Marc Raimondi, spokesman for the Bureau of Immigration and Customs Enforcement in Washington, said Ghorab was arrested on immigration violations last year and ordered deported, but he appealed the ruling and was released on $50,000 bond.
Immigration agents yesterday summarily revoked his bond during the raid and detained him "pending deportation from the United States," Raimondi said. He declined to give further details other than saying nobody else was detained yesterday by immigration agents.
According to Salah, Ghorab came to Philadelphia in the latter part of 2001 from New York, where he had worked at one point as a taxi driver.
His wife said he had come to the United States around 2000. It was unclear what kind of visa he possessed.
Ghorab came to Philadelphia to help conduct services during Ramadan at Al-Aqsa Islamic Society, a mosque catering mainly to immigrant Muslims. The mosque every year invites imams, sometimes from abroad, to help with the busy Ramadan period.
Korchid, the imam at Al-Aqsa, declined to discuss details about Ghorab or his work until authorities clarified their suspicions and any charges.
However, Salah and other Arab community leaders said mosque leaders had a falling out with Ghorab over his religious and political views.
"He was too much for the Al-Aqsa, politically, and very conservative in religious views. You could call him radical," Salah said.
Members have described an unorthodox fund-raising style, in which Ghorab once locked the doors of his mosque during collection times until he had reached his goal of raising $20,000, Salah said.
Khorchid would only confirm that mosque leaders had "severed ties" with Ghorab shortly after his arrival and before the 9/11 attacks.
At some point later, Ghorab began working at the mosque in East Frankford.

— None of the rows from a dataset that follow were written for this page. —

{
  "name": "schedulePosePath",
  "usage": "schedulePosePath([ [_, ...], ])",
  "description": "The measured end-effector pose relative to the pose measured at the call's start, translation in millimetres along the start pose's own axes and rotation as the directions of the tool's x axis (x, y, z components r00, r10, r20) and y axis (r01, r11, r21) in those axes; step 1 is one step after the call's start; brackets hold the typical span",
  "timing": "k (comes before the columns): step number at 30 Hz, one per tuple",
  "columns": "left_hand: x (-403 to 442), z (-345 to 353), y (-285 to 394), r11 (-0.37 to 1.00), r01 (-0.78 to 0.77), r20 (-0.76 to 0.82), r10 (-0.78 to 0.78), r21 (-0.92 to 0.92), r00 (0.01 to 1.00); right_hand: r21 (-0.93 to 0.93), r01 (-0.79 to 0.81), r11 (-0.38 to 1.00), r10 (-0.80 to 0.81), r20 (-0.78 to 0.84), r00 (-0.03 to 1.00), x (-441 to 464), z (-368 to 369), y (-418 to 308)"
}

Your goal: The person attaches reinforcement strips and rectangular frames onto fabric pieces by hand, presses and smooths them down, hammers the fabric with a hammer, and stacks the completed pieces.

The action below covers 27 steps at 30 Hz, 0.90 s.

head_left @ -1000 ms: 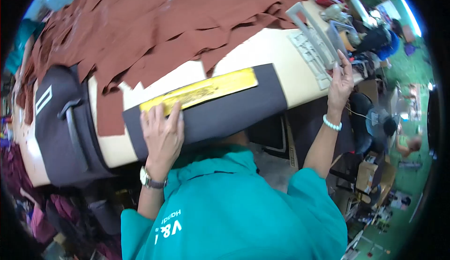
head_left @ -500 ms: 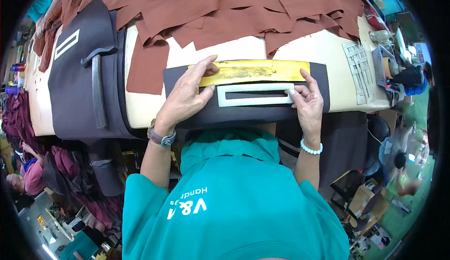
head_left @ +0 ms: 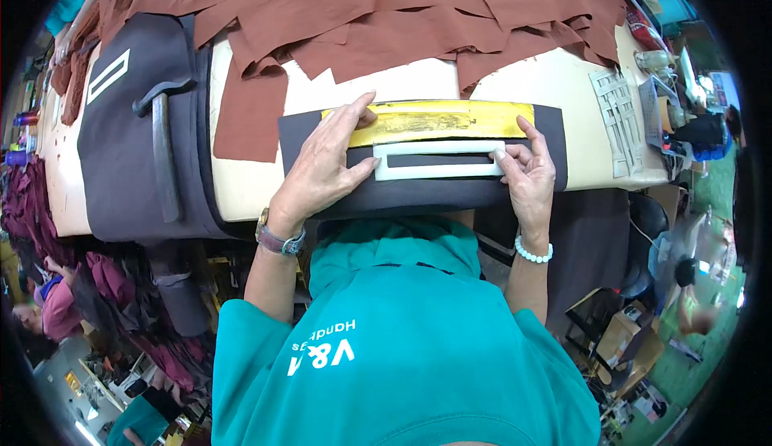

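On the dark fabric sheet (head_left: 450, 197) at the table's near edge lie a yellow strip (head_left: 442, 122), dark smudges on its surface, and a white rectangular frame (head_left: 442, 172) with a long slot. The frame sits just below the strip, nearly parallel to it. My left hand (head_left: 326, 156) curls its fingers over the strip's left end, while its thumb tip meets the frame's left end. At the other side, my right hand (head_left: 529, 174) has its thumb on the frame's right end and its index finger at the strip's right end. The remaining right fingers are bent.
A hammer (head_left: 166, 152) rests on folded dark fabric (head_left: 121, 156) to the left, near another slotted white frame (head_left: 108, 74). Brown sheets (head_left: 386, 12) cover the far side. A pale lattice piece (head_left: 618, 124) and a basket (head_left: 655, 116) are on the right. Other people are at left.
My left thumb has shifted slightly right and down, onto the white frame's left end. The frame sits a touch closer to the yellow strip. My right hand has hardly moved.
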State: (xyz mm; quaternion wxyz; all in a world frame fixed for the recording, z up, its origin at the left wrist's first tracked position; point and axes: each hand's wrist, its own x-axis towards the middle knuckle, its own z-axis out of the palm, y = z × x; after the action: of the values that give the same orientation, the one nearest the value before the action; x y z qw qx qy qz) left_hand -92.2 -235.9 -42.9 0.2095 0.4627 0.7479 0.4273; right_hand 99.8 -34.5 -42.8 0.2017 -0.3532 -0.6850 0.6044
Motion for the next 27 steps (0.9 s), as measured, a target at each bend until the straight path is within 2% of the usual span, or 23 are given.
schedulePosePath([
  [3, 0, 0, 0, 1.000, -0.008, 0.006, 0.008, 0.011, 1.000, -0.047, 0.028, 0.999, -0.028, -0.010, 1.000, -1, 0, 2],
  [6, 1, 1, 0, 1.000, -0.007, 0.010, 0.007, 0.012, 1.000, -0.250, 0.131, 0.959, -0.161, -0.102, 0.982, -4, -1, -5],
  [15, 1, 0, 3, 0.999, 0.039, 0.034, -0.039, -0.005, 0.999, -0.098, 0.044, 0.994, -0.059, -0.156, 0.986, -5, -3, 4],
  [24, 0, 0, 2, 0.999, 0.040, 0.034, -0.040, 0.020, 0.999, -0.147, 0.053, 0.988, -0.076, -0.153, 0.985, -3, -3, 4],
  [27, 0, 0, 2, 0.999, 0.036, 0.033, -0.036, 0.017, 0.999, -0.136, 0.013, 0.991, -0.035, -0.161, 0.986, -3, -3, 0],
])
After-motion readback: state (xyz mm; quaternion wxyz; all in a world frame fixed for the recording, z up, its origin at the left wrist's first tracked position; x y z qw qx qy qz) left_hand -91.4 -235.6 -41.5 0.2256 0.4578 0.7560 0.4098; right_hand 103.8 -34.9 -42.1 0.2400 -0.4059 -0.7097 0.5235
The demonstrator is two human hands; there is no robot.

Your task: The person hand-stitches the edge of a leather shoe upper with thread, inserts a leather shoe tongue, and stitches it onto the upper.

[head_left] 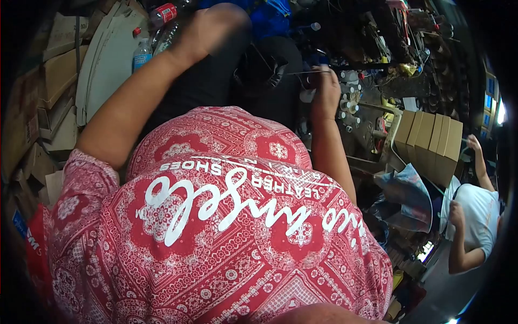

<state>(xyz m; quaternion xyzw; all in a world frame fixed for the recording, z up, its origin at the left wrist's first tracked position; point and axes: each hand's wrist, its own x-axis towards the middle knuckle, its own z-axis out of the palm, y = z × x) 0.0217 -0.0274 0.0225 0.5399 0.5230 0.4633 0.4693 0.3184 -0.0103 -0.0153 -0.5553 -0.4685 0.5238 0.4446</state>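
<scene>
A: How far along does the work look?

B: Partway, I'd judge. The dark piece [276, 77] sits at the right leg of the dark trousers [199, 89], between the 2 hands, and 1 thin strand [299, 72] runs taut from it to the right hand [327, 83].

A: So what counts as done?

B: The strand appears to be fastened to the piece or passed through it; which of the 2, I can't tell. Another thin line [263, 58] slants from the piece up toward the left hand [224, 27].

A: And how do the hands stand?

B: The right has its fingers closed, pinching the strand out to the side. The left is blurred, raised over the left leg, and I can't tell whether it is open or closed, or whether it grips that other line.

A: What is left, then?

B: The strand stands out from the piece rather than lying flat on it, so I'd call this pull unfinished. The piece is too dark to count any finished stretches, so I can't say how much remains.

A: Anything close by?

B: Small pale containers [352, 97] just beyond the right hand, and bottles [142, 55] near the left forearm.
</scene>
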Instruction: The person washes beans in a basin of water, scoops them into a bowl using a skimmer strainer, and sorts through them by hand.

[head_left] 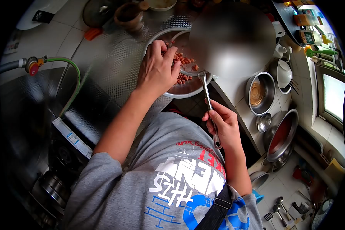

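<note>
A wide metal basin (pixel 188 94) holds reddish-brown peanuts, some at its bottom. Over it lies a round strainer with a long metal handle (pixel 206 92), and peanuts (pixel 185 59) rest inside its rim. My right hand (pixel 222 119) grips the handle, its fingers and thumb wrapped round the lower part. My left hand (pixel 159 68) is above the left side of the strainer, palm down. Its fingers are bent, the thumb stands apart from them, and the fingertips by the peanuts are partly hidden. A blurred round patch covers the right side of the basin.
Right of the basin, a steel pot (pixel 265 85), a small metal bowl (pixel 264 123) and a large basin (pixel 292 122) stand along the counter. A wooden mortar (pixel 128 17) and an orange object (pixel 92 33) are at the back. At left runs a green hose (pixel 79 78).
</note>
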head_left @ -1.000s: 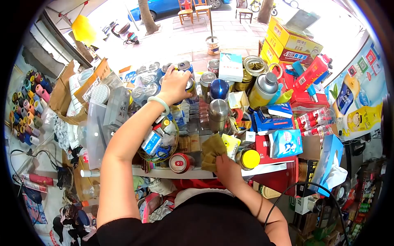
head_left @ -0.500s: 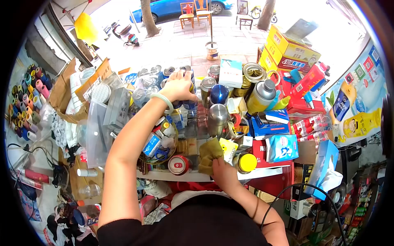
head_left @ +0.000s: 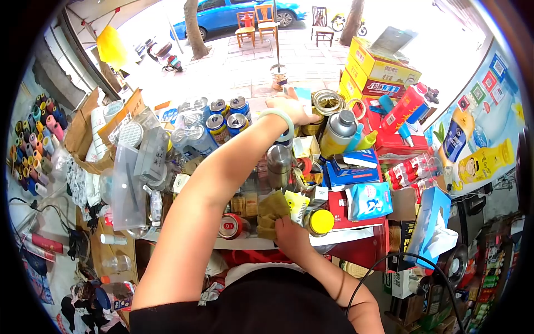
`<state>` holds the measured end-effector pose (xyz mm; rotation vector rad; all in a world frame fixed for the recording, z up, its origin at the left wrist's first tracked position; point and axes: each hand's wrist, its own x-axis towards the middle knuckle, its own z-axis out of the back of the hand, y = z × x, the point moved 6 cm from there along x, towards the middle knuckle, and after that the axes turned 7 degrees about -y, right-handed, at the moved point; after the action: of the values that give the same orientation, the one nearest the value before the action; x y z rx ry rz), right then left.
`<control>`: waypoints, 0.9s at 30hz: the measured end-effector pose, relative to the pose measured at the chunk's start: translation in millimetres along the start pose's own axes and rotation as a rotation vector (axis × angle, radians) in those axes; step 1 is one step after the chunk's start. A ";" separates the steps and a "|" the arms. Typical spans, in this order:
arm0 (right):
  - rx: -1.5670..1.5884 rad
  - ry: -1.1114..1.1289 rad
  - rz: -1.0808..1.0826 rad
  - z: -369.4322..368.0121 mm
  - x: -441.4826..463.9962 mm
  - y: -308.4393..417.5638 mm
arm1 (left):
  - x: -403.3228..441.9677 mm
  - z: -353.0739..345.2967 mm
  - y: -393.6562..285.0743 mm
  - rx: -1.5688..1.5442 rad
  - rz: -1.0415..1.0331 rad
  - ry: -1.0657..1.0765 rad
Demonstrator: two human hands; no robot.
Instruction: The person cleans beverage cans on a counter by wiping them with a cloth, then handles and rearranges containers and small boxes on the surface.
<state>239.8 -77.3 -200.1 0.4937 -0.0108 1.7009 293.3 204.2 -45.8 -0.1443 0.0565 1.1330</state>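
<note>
Olive cloth [head_left: 272, 212] is pinched in the right hand [head_left: 291, 234]; left hand [head_left: 290, 108], grip unclear, partly hides a box [head_left: 303, 95].

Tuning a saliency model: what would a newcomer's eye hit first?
The left hand, pale bangle on its wrist, is stretched across the crowded table. The right hand holds an olive cloth at the near edge. Stacked yellow boxes stand far right, a blue car outside.
</note>
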 end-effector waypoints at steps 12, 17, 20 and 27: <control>0.016 -0.069 0.147 46.2 9.1 18.3 | -89.1 68.4 80.5 -0.582 -0.100 -0.448; 0.652 -0.326 -0.063 86.9 35.7 4.2 | -177.8 64.3 150.0 -0.876 -0.126 -0.462; 1.135 -0.307 -0.355 92.3 47.8 3.7 | -237.0 42.7 140.4 -1.093 -0.082 -0.480; 0.494 -0.498 0.246 146.7 77.1 46.4 | -295.4 -11.3 90.3 -0.673 -0.143 -0.645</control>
<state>234.0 -55.2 -29.6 1.3229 -0.0116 1.7766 86.7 -25.1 -29.8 -0.3656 -0.9011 0.9748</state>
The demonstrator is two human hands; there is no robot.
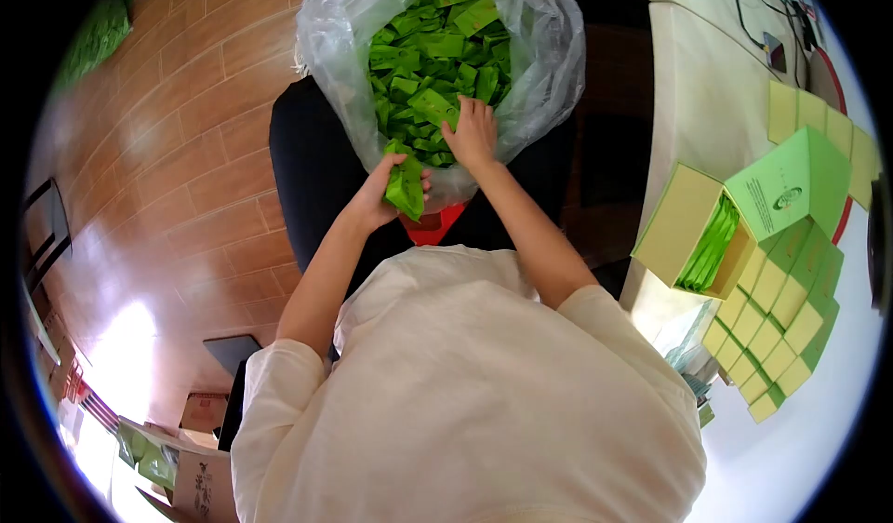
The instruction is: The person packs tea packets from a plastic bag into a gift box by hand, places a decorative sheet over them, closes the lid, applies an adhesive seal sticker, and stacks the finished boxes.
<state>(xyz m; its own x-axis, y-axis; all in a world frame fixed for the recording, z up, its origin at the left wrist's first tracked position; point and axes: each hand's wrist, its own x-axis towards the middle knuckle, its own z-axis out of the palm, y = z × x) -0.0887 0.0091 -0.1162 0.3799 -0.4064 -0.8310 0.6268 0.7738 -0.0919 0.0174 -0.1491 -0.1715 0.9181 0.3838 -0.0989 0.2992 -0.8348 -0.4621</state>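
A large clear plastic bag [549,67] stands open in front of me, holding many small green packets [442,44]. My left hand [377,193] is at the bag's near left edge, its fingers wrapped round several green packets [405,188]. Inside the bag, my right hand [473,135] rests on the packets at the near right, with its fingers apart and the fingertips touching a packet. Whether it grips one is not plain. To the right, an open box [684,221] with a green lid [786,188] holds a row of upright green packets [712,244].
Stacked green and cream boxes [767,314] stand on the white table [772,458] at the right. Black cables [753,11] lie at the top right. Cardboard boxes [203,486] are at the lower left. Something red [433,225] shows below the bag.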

He filed articles of incorporation formally establishing the mosque on Jan. 22, 2002, according to documents on file with the Pennsylvania Department of State.
The search warrant issued yesterday noted that the investigation covered a period back to Jan. 1, 2002.
Ghorab listed himself as president of the nonprofit "Ansaarullaah Islaamic Society," establishing the corporation with Sayfullah McNeil, a Philadelphia imam listed as general secretary.
McNeil, an African American Muslim, is president of a mosque at 52d and Market Streets in West Philadelphia, Masjid Al Birr Wat Taqwa. McNeil also is vice president of the Islaamic Society of America, listed in West Philadelphia, records show.
McNeil could not be reached yesterday.
Ghorab's mosque typically draws about 100 worshipers, mostly working-class immigrants from the Middle East, to its weekly Friday services, Salah said.